Escuro sol da minha solidão 

Não posso ver o que é em vão

Em tua sabedoria aprendo o que já sei

O tempo passa

Os olhos abrem

As cortinas fecham 

E num aplauso silencioso,

Inicia outro espetáculo.


Inspirado em um paciente - de tantos - que vi abandonado, cego, tetraparético, acamado e lúcido, completamente dependente de cuidados de pessoas desconhecidas, dentro de um hospital igualmente desconhecido, um tanto próximo da morte.
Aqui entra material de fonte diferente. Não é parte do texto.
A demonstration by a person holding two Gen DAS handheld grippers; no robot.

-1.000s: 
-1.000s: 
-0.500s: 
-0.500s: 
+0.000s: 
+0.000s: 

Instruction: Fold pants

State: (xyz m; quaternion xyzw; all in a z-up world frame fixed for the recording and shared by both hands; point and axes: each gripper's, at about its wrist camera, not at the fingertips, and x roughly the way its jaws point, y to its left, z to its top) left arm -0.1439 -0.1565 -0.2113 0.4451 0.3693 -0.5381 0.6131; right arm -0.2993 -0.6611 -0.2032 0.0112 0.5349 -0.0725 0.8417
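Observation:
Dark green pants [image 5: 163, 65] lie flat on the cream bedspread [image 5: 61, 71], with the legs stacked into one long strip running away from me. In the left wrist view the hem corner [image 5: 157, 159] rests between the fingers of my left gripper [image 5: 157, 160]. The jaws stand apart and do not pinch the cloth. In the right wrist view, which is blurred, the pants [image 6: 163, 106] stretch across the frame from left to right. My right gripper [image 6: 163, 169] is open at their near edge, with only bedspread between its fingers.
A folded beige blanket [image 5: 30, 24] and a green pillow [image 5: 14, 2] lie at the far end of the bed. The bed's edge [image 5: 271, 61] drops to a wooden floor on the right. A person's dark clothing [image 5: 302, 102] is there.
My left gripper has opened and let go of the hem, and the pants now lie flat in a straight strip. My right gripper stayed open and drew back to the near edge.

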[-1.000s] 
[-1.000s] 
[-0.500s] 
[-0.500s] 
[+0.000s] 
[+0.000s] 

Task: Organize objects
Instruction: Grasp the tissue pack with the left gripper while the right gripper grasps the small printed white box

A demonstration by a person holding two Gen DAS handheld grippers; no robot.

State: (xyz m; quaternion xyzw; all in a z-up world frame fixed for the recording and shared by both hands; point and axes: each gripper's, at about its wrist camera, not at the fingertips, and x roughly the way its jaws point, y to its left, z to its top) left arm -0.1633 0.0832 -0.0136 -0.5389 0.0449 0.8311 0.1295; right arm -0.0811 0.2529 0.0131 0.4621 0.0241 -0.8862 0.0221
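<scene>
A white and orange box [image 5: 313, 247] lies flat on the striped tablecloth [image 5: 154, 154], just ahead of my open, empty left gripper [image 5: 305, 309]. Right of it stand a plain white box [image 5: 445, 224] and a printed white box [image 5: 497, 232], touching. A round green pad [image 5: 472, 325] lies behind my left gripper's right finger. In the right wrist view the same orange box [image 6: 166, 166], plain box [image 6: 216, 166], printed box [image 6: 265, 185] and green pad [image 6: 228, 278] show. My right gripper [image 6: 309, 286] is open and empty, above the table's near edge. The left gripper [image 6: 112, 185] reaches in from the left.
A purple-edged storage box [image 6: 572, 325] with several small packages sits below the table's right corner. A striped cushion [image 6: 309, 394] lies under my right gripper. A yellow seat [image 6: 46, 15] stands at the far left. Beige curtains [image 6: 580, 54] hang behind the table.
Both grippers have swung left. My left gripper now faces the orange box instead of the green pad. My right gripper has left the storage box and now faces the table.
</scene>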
Fiquei imaginando o tamanho da sua solidão e da lucidez que deve ter conquistado nesse período, enxergando o que não pode ser visto, a essência, a verdade da impermanência, e se libertando para um novo espetáculo.

27/12/2018

Dança

 Sopram ventos de mudança por aqui: que me tragam ondas boas, que deixem areia firme e levem tudo que não for meu. 

Foram dois anos de muito e pouco, direita e esquerda, água ou fogo. O caminho do meio foi uma corda bamba da qual eu caí diversas vezes. 

Esse tempo (ou a falta dele) me fez perceber a importância de alguns momentos de ócio para organizar os pensamentos e emoções; para criar, escrever, cozinhar... Chega de adiar planos antigos esperando o momento ideal que nunca chega. 

Não é sobre largar tudo. É sobre largar o que sobra e gera tanta falta na vida. É sobre priorizar o essencial, porque esse excesso de bagagem custa caro.  É sobre deixar para trás um pouco de certeza e apostar na intuição, sobre assumir riscos e mais uma vez dançar com o desconhecido... Se ele vai me pegar no colo ou pisar no meu pé só o tempo dirá. Enquanto isso, eu aprecio cada acorde dessa música.